• **What the task asks**: Go through the listing below and return each line that includes "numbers".

• **Raw data**:
++++++++++++++++++++

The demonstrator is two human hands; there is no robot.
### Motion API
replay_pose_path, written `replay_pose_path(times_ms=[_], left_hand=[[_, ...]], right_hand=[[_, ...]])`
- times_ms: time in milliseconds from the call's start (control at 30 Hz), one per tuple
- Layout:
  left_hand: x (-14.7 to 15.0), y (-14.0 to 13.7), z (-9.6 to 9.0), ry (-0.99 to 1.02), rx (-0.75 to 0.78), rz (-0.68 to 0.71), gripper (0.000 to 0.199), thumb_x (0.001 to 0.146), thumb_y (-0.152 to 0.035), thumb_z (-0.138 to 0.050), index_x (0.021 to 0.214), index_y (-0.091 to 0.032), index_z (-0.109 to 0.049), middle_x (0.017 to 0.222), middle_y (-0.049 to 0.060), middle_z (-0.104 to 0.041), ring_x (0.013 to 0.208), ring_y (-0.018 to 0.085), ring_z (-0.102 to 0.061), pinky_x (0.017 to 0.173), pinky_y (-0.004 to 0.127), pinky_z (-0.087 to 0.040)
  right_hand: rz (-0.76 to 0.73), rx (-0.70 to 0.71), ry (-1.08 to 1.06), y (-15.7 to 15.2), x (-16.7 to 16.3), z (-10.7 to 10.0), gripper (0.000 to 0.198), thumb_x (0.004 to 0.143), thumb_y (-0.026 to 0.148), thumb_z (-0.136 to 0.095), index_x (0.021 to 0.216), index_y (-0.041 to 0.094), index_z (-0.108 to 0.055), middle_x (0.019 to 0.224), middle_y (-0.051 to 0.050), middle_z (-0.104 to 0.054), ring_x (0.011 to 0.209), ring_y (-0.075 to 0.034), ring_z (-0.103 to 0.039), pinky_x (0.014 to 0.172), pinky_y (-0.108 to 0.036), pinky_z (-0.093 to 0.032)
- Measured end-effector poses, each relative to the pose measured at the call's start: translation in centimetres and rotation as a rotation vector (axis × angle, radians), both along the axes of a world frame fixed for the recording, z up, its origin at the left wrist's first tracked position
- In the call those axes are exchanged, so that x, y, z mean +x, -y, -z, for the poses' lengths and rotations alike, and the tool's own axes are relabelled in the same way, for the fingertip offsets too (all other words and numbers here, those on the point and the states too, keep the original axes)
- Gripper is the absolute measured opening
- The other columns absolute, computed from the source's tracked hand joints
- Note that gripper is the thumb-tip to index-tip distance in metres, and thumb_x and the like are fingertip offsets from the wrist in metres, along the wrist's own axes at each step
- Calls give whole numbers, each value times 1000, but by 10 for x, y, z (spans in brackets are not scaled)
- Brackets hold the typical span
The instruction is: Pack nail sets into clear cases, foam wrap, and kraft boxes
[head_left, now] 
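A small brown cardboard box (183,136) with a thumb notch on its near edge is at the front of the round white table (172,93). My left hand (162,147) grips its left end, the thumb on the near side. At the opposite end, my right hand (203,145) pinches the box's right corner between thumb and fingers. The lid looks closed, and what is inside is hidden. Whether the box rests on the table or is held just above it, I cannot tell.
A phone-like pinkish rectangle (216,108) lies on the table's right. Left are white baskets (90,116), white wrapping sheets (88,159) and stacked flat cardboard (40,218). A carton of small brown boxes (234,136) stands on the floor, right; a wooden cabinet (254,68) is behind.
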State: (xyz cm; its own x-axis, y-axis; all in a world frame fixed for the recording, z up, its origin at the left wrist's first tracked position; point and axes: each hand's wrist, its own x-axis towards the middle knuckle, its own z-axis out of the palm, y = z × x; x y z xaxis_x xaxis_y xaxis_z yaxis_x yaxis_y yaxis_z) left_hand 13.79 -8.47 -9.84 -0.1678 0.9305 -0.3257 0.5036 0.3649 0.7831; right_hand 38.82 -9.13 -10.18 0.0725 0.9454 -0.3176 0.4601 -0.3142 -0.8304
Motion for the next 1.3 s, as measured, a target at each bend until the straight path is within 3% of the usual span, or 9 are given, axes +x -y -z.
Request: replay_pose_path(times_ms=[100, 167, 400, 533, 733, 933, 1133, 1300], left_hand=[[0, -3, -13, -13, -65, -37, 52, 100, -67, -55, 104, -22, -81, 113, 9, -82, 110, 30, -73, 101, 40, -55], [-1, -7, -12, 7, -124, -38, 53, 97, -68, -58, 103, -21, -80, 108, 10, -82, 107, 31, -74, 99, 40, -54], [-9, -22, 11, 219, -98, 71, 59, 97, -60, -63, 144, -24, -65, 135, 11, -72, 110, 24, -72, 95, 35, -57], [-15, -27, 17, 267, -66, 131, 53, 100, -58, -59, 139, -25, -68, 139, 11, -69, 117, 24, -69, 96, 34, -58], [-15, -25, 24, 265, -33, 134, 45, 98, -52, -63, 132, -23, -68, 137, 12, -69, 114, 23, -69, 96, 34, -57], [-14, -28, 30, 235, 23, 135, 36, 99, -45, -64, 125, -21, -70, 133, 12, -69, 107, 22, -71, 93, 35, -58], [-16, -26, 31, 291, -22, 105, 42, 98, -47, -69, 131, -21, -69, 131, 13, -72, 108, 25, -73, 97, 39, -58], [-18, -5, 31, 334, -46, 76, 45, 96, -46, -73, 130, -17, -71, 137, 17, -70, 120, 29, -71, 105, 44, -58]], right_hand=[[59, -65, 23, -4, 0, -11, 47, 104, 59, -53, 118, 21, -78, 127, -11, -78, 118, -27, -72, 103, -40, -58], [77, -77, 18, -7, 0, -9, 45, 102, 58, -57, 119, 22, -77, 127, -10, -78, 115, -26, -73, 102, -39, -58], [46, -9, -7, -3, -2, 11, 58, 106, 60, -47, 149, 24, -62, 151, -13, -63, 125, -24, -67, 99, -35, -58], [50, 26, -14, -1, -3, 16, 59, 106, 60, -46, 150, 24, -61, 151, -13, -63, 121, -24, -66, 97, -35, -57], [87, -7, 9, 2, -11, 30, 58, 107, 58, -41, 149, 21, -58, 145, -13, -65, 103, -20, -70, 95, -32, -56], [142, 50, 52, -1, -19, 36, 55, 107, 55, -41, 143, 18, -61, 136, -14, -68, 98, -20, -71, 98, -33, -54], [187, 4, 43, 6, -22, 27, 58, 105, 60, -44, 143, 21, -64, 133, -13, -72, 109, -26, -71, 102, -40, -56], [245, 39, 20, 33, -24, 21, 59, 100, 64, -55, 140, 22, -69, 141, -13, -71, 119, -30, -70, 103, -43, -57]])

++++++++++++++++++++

• **Result**:
- In the call those axes are exchanged, so that x, y, z mean +x, -y, -z, for the poses' lengths and rotations alike, and the tool's own axes are relabelled in the same way, for the fingertip offsets too (all other words and numbers here, those on the point and the states too, keep the original axes)
- Calls give whole numbers, each value times 1000, but by 10 for x, y, z (spans in brackets are not scaled)

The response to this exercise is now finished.